> **Instructions to follow**
Reproduce the full listing below exactly. Do not include the pictures.
%%
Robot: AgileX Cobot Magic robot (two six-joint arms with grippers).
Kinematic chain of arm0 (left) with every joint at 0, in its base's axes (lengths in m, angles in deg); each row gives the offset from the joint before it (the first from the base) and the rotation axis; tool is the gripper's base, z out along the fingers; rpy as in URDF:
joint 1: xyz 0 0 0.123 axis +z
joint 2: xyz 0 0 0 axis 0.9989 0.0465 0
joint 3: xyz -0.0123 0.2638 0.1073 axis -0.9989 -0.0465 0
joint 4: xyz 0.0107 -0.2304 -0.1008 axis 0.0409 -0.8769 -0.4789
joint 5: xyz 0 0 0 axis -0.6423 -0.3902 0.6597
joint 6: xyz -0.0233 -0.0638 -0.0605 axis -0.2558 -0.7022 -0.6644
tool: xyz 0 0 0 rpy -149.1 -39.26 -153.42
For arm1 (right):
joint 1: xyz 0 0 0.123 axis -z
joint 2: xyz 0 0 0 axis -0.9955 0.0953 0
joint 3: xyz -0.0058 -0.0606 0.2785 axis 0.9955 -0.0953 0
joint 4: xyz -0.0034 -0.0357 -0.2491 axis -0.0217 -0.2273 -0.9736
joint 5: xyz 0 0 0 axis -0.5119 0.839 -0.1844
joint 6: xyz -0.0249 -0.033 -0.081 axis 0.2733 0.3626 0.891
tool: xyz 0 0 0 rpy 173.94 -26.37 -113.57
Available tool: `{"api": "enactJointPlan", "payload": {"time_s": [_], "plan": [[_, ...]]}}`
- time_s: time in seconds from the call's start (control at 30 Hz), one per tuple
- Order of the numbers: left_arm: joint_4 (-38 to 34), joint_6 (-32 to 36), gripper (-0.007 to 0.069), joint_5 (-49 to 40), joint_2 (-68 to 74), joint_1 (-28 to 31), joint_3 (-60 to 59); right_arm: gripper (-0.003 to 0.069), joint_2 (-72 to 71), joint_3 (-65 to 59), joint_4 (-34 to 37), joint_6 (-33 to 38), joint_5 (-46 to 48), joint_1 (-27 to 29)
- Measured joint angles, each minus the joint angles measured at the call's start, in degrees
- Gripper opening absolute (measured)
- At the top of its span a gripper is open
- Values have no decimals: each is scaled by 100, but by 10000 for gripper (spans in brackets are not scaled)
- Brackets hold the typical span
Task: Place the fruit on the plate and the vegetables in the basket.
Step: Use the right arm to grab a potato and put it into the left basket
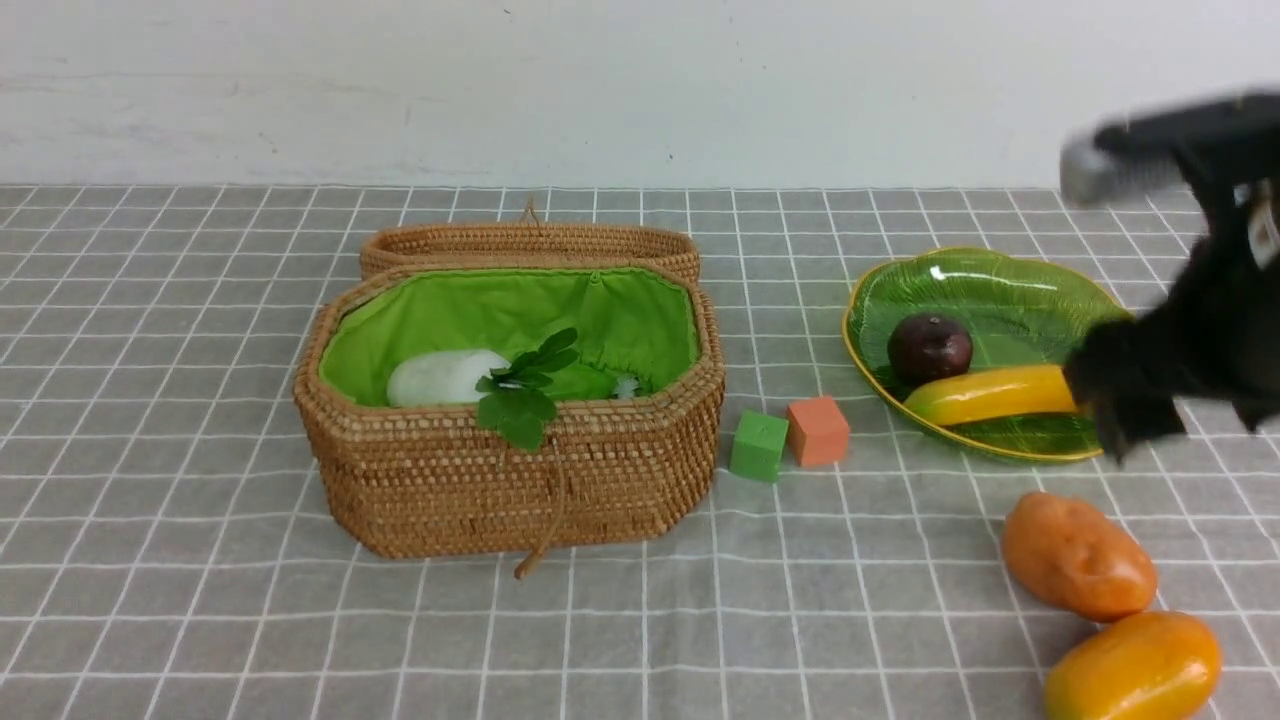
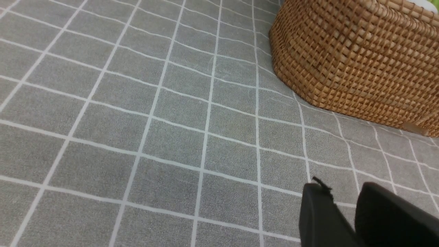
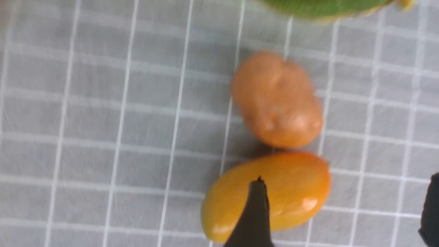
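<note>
The basket [image 1: 620, 470] stands open at centre left, its side also in the left wrist view [image 2: 356, 55]. Inside lie a white radish [image 1: 445, 377] and a green pod [image 1: 585, 382] under leaves. The plate [image 1: 1010, 290] at the right holds the dark plum [image 1: 929, 347] and the banana [image 1: 990, 395]. A potato [image 1: 1078, 556] [image 3: 277, 99] and an orange-yellow oval piece [image 1: 1135, 668] [image 3: 284, 192] lie on the cloth in front of the plate. My right gripper [image 3: 346, 178] hangs open above them, holding nothing, one finger over the oval. My left gripper [image 2: 343, 188] hovers over bare cloth, slightly open and empty.
A green cube [image 1: 758, 446] and an orange cube [image 1: 818, 430] sit between basket and plate. The basket's lid [image 1: 530, 245] lies behind it, and a cord loop [image 1: 545, 545] hangs down its front. My blurred right arm [image 1: 1190, 340] covers the plate's right edge.
</note>
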Motion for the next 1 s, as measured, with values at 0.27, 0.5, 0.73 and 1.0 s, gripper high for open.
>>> {"api": "enactJointPlan", "payload": {"time_s": [0.27, 0.5, 0.73, 1.0], "plan": [[0, 0, 169, 0, 0, 0, 0, 594, 796, -378, 553, 1108, -573, 740], [0, 0, 181, 0, 0, 0, 0, 594, 1552, -378, 399, 1669, -1661, 769], [0, 0, 186, 0, 0, 0, 0, 595, 2297, -293, 163, 1845, -1868, 769], [0, 0, 194, 0, 0, 0, 0, 573, 2365, -62, 195, 1861, -1659, 769]]}}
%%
> **Solution to this exercise**
Robot: AgileX Cobot Magic robot (two six-joint arms with grippers).
Kinematic chain of arm0 (left) with every joint at 0, in its base's axes (lengths in m, angles in deg); each row gives the offset from the joint before it (the first from the base) and the rotation axis; tool is the gripper's base, z out along the fingers; rpy as in URDF:
joint 1: xyz 0 0 0.123 axis +z
joint 2: xyz 0 0 0 axis 0.9989 0.0465 0
joint 3: xyz -0.0123 0.2638 0.1073 axis -0.9989 -0.0465 0
joint 4: xyz 0.0107 -0.2304 -0.1008 axis 0.0409 -0.8769 -0.4789
joint 5: xyz 0 0 0 axis -0.6423 -0.3902 0.6597
joint 6: xyz -0.0233 -0.0638 -0.0605 axis -0.2558 -0.7022 -0.6644
tool: xyz 0 0 0 rpy -149.1 -39.26 -153.42
For arm1 (right):
joint 1: xyz 0 0 0.123 axis -z
joint 2: xyz 0 0 0 axis -0.9955 0.0953 0
joint 3: xyz -0.0058 -0.0606 0.2785 axis 0.9955 -0.0953 0
joint 4: xyz -0.0034 -0.0357 -0.2491 axis -0.0217 -0.2273 -0.9736
joint 5: xyz 0 0 0 axis -0.5119 0.839 -0.1844
joint 6: xyz -0.0249 -0.033 -0.081 axis 0.2733 0.3626 0.891
tool: xyz 0 0 0 rpy 173.94 -26.37 -113.57
Available tool: `{"api": "enactJointPlan", "payload": {"time_s": [_], "plan": [[_, ...]]}}`
- time_s: time in seconds from the call's start (control at 30 Hz), one per tuple
- Order of the numbers: left_arm: joint_4 (-38 to 34), joint_6 (-32 to 36), gripper (-0.007 to 0.069), joint_5 (-49 to 40), joint_2 (-68 to 74), joint_1 (-28 to 31), joint_3 (-60 to 59); right_arm: gripper (-0.003 to 0.069), joint_2 (-72 to 71), joint_3 (-65 to 59), joint_4 (-34 to 37), joint_6 (-33 to 38), joint_5 (-46 to 48), joint_1 (-27 to 29)
- Measured joint angles, each minus the joint angles measured at the call's start, in degrees
- Gripper opening absolute (measured)
- At the top of its span a gripper is open
- Values have no decimals: each is scaled by 100, but by 10000 for gripper (spans in brackets are not scaled)
- Brackets hold the typical span
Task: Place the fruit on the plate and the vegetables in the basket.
Step: Use the right arm to grab a potato and put it into the left basket
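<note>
The basket [image 1: 620, 470] stands open at centre left, its side also in the left wrist view [image 2: 356, 55]. Inside lie a white radish [image 1: 445, 377] and a green pod [image 1: 585, 382] under leaves. The plate [image 1: 1010, 290] at the right holds the dark plum [image 1: 929, 347] and the banana [image 1: 990, 395]. A potato [image 1: 1078, 556] [image 3: 277, 99] and an orange-yellow oval piece [image 1: 1135, 668] [image 3: 284, 192] lie on the cloth in front of the plate. My right gripper [image 3: 346, 178] hangs open above them, holding nothing, one finger over the oval. My left gripper [image 2: 343, 188] hovers over bare cloth, slightly open and empty.
A green cube [image 1: 758, 446] and an orange cube [image 1: 818, 430] sit between basket and plate. The basket's lid [image 1: 530, 245] lies behind it, and a cord loop [image 1: 545, 545] hangs down its front. My blurred right arm [image 1: 1190, 340] covers the plate's right edge.
</note>
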Motion for the next 1 s, as measured, with values at 0.27, 0.5, 0.73 and 1.0 s, gripper high for open.
>>> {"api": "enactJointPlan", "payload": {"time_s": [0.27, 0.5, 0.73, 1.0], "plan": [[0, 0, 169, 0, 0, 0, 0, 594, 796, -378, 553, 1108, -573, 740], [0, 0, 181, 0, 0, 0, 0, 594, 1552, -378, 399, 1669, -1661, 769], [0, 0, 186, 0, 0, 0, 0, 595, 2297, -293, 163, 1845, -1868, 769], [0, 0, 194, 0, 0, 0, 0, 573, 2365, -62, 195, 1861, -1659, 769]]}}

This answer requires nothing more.